WHAT THE TASK REQUIRES:
Only the lines below starting at the one containing "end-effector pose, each" and ending at the one containing "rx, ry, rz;" belong in the answer, each copied exactly.

DATASET RECORDS:
....

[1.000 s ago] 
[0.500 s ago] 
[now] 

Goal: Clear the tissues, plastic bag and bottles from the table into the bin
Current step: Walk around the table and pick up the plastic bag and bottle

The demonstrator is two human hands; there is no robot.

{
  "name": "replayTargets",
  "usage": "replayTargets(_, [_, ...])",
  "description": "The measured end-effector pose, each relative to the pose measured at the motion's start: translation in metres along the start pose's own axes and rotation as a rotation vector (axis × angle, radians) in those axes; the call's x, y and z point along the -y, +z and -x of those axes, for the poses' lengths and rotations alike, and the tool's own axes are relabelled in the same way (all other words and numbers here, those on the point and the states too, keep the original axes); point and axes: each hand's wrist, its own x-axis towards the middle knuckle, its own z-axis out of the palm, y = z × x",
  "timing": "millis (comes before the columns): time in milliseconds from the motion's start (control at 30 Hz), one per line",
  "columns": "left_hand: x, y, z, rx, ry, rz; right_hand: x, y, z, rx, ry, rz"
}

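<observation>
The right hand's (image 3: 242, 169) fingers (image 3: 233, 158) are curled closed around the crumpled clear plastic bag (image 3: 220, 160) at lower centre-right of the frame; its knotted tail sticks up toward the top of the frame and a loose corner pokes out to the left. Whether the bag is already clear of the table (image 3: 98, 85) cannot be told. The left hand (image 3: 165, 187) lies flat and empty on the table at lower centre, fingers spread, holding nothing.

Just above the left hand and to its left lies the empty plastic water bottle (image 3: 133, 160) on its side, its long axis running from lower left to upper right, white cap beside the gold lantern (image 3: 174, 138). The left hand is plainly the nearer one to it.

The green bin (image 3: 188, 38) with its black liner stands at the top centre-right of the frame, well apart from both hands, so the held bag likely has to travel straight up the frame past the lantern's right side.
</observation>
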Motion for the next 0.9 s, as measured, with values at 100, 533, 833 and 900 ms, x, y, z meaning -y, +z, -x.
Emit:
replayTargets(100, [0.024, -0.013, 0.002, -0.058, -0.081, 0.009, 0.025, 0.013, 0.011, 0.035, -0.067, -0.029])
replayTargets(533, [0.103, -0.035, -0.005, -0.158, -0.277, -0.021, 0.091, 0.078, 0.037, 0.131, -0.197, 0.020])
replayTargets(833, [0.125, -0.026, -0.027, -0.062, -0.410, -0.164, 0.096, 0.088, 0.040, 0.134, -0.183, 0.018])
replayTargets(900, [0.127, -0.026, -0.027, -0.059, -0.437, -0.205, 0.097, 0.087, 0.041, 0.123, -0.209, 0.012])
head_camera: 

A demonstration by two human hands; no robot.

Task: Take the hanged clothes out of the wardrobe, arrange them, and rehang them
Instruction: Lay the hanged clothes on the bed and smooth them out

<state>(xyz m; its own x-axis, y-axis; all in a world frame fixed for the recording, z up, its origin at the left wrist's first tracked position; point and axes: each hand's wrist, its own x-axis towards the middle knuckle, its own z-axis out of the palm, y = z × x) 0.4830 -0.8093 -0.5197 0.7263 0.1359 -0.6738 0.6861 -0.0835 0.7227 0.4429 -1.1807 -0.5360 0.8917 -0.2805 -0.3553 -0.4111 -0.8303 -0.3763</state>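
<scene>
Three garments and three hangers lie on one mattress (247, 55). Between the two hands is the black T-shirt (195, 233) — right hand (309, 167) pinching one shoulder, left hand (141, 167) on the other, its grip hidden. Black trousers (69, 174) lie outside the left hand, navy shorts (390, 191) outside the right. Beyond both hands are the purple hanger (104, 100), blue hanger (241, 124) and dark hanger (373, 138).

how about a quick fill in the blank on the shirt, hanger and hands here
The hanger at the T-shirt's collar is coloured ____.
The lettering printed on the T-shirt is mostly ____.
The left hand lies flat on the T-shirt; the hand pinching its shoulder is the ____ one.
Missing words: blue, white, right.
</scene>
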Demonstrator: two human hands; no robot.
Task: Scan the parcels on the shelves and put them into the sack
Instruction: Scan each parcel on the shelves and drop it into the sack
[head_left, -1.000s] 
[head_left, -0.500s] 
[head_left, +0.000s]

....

WRITTEN REPLY:
  "description": "The measured end-effector pose, each relative to the pose measured at the motion's start: translation in metres along the start pose's own axes and rotation as a rotation vector (axis × angle, radians) in those axes; the call's x, y and z point along the -y, +z and -x of those axes, for the poses' lengths and rotations alike, and the tool's own axes are relabelled in the same way (all other words and numbers here, those on the point and the states too, keep the original axes); point and axes: each hand's wrist, its own x-axis towards the middle knuckle, its own z-axis out of the palm, y = z × x",
  "timing": "millis (comes before the columns): time in milliseconds from the motion's start (control at 30 Hz), one per line",
  "columns": "left_hand: x, y, z, rx, ry, rz; right_hand: x, y, z, rx, ry, rz"

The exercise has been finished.